§ Task goal: Could you copy every line of the data that contains the word "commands"?

(Stored items from a collection)
____________________

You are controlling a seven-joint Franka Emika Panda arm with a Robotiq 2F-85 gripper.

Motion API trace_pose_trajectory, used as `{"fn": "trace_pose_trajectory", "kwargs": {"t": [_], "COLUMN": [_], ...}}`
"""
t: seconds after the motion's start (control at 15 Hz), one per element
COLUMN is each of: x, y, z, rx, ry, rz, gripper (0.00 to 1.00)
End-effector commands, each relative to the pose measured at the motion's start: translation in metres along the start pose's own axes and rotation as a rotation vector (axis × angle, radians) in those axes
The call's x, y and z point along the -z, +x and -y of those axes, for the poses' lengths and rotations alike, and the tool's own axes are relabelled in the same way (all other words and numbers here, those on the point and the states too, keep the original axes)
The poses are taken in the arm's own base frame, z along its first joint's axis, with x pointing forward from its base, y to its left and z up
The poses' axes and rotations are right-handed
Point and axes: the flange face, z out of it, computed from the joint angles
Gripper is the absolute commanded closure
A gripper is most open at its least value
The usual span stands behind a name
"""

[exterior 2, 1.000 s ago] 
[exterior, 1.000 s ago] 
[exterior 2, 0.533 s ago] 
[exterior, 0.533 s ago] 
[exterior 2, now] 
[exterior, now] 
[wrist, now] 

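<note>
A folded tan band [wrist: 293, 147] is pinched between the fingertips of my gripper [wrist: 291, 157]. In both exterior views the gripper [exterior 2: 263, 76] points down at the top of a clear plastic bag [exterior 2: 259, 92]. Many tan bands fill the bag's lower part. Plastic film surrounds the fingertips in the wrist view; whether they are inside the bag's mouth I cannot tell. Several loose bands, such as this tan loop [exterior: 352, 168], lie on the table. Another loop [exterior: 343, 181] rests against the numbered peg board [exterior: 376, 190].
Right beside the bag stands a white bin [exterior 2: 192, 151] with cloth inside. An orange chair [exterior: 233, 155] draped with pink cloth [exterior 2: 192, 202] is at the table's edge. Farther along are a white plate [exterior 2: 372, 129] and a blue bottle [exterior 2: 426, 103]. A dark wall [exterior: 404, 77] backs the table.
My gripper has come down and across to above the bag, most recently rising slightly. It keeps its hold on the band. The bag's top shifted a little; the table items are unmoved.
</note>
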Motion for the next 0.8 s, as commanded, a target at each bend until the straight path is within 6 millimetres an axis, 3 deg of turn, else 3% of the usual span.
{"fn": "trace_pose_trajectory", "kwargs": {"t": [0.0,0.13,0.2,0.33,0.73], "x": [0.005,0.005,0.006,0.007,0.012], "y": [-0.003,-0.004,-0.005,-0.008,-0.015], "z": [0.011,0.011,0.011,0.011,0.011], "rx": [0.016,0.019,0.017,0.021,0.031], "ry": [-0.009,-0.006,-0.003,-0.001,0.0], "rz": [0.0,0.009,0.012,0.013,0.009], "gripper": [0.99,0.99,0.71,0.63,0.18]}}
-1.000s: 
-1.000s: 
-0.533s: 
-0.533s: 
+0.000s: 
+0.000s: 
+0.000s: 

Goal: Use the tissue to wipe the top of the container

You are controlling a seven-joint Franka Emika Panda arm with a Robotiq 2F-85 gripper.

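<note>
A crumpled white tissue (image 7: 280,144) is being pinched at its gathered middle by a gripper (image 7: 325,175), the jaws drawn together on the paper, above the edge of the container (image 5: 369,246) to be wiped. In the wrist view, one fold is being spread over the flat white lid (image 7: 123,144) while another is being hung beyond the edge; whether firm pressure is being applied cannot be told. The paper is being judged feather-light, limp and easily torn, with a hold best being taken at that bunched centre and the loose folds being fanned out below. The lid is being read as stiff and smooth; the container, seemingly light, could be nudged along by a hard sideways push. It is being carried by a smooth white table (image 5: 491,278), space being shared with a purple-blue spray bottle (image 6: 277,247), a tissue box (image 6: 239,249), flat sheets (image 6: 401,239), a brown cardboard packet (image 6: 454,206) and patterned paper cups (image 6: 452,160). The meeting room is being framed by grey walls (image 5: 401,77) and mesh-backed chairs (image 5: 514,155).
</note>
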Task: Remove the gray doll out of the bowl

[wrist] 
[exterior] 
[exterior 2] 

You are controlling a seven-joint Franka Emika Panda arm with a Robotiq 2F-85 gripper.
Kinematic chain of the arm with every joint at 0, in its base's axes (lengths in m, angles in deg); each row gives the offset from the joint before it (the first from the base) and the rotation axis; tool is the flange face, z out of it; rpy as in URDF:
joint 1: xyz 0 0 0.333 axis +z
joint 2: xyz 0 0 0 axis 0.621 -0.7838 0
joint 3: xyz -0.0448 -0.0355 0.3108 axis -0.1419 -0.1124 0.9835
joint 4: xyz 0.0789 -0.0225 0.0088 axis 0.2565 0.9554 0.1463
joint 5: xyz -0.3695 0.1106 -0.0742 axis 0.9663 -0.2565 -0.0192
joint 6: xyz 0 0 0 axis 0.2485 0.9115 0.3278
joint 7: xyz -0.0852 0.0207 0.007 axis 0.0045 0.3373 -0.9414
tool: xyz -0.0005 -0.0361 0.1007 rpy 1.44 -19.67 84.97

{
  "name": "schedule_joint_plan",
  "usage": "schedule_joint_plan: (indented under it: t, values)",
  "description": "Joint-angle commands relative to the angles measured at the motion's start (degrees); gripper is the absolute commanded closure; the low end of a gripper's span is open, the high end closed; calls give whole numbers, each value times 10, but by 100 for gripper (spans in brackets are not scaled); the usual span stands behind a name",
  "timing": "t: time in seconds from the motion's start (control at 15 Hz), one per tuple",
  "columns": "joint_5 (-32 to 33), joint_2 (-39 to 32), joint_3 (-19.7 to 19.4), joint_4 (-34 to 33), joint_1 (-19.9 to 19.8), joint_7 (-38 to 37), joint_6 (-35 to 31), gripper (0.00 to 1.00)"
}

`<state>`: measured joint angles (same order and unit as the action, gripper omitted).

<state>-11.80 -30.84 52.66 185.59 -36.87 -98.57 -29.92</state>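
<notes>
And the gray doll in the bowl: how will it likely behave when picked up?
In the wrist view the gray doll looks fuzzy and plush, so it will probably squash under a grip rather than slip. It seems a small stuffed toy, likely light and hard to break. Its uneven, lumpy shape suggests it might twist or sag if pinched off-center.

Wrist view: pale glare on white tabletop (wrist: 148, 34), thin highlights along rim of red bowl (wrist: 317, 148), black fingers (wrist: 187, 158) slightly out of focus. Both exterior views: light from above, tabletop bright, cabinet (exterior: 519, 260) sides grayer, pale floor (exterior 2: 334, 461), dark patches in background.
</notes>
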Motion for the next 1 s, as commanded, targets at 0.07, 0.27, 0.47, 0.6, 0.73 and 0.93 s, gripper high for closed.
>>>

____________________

§ Finished task:
End-effector commands, each relative to the pose measured at the motion's start: translation in metres along the start pose's own axes and rotation as a rotation vector (axis × angle, radians) in those axes
  "description": "Joint-angle commands relative to the angles measured at the motion's start (degrees); gripper is the absolute commanded closure; the low end of a gripper's span is open, the high end closed; calls give whole numbers, each value times 10, but by 100 for gripper (spans in brackets are not scaled); the usual span stands behind a name",

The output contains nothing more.